Last night, Gawker made an interesting discovery at Sears.com. The website was selling a variety of not so subtle t-shirts with overt sexual themes on them. Just how overt you ask? A shirt with phrase I [Heart] Butt Plugs could be all yours thanks to Sears.
Apparently, this was news to Sears. A spokesperson responded to an inquiry from AdAge reporters and said "Thank you for bringing this to our attention. While products like this may appear on Sears.com marketplace through a third party seller, Sears does not sell them. We are removing these products from the site."
It's unfortunate that Sears must learn this (umm..) the hard way. However, this type of thing should have been anticipated and the site should be monitored. Neither was the case and Sears found out they were selling smut through Gawker.
The lesson here is not everything is as good as it sounds in some dim-witted PowerPoint presentation. The risks seem obvious (it is the internet after all) and from a marketing perspective the decision to chase competitors on their own turf with third party businesses models is further evidence of the larger problem - Sears cannot focus its brand.
Sears has been undefined for decades.

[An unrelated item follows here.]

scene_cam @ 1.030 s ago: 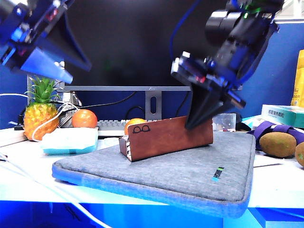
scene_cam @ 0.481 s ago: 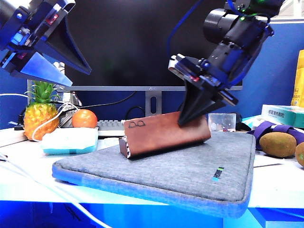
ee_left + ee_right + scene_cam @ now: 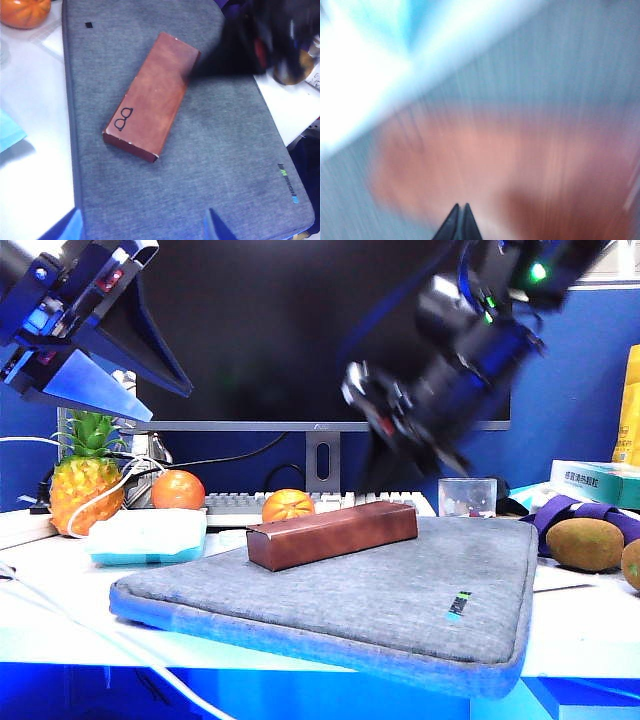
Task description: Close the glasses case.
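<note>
Two oranges (image 3: 179,490) — one pineapple (image 3: 86,478)

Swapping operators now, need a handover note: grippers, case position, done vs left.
Left gripper: jaws open, raised high over the left of the table, holding nothing.
Right gripper: jaws shut, empty, blurred with motion just above the glasses case's far end.
The glasses case lies flat on the grey laptop sleeve, flap down, glasses drawing facing up.
Done: case looks closed; a second ago the flap stood up with the right gripper pushing on it.
Left: confirm the flap sits fully seated, then clear the right arm.
</note>
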Tool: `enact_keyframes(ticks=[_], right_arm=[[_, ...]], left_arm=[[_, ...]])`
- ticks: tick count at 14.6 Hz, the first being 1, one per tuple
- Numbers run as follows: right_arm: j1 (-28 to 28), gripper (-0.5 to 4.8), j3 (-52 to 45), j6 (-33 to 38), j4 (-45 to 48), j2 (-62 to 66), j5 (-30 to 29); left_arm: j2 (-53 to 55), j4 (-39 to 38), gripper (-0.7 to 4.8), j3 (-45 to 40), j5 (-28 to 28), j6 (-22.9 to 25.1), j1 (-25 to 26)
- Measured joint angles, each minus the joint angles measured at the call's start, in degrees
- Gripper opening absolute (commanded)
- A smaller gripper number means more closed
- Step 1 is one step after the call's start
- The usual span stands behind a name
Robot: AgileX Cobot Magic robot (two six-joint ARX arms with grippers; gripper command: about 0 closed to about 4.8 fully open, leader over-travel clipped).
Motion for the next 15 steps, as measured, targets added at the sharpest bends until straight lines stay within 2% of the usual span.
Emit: enact_keyframes(ticks=[2,4,5,6,7,9,10,13,15], right_arm=[[0.0,-0.08,2.8,0.2,0.8,-0.5,-0.7],[0.0,-0.08,2.9,0.0,-0.7,-1.3,-2.6],[0.0,-0.08,2.8,-2.1,-1.6,-4.0,-2.6],[0.0,-0.08,2.8,-4.0,-1.6,-7.7,-1.1],[0.0,-0.08,2.8,-5.5,-1.4,-12.7,3.1],[0.0,-0.08,2.5,-7.4,1.5,-21.7,10.1],[-0.1,-0.08,-1.0,-7.7,6.5,-29.9,13.6],[0.0,-0.08,-8.1,-8.1,14.8,-43.9,20.2],[0.0,-0.08,-16.8,-10.2,15.8,-53.7,24.2]], left_arm=[[0.0,0.0,3.28,0.0,0.0,0.0,0.0],[0.0,0.0,2.21,0.0,0.0,0.3,0.0],[-0.5,0.0,2.03,0.0,0.0,0.6,0.0],[-2.2,0.0,2.03,0.0,-0.1,0.9,0.0],[-5.0,1.1,2.06,0.0,-0.9,2.1,0.0],[-11.2,2.3,2.06,0.0,-9.4,4.4,0.0],[-16.5,2.3,2.05,0.0,-16.8,5.9,0.0],[-28.0,3.6,2.05,-2.6,-21.9,10.1,0.0],[-40.3,8.4,2.05,-7.8,-24.5,12.7,0.0]])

There strength is their household and appliance brands, where it's a actually still number one in appliances. Strong brands like Craftsmen and Kenmore should be their focus.
But instead Sears is perfectly executing the everything under one roof strategy. With no identity for itself, it embarrasses itself with associations with third party retailers (for a tiny slice of the pie) and subsequently lost $2.4 billion in four months. That's how you know the strategy is working.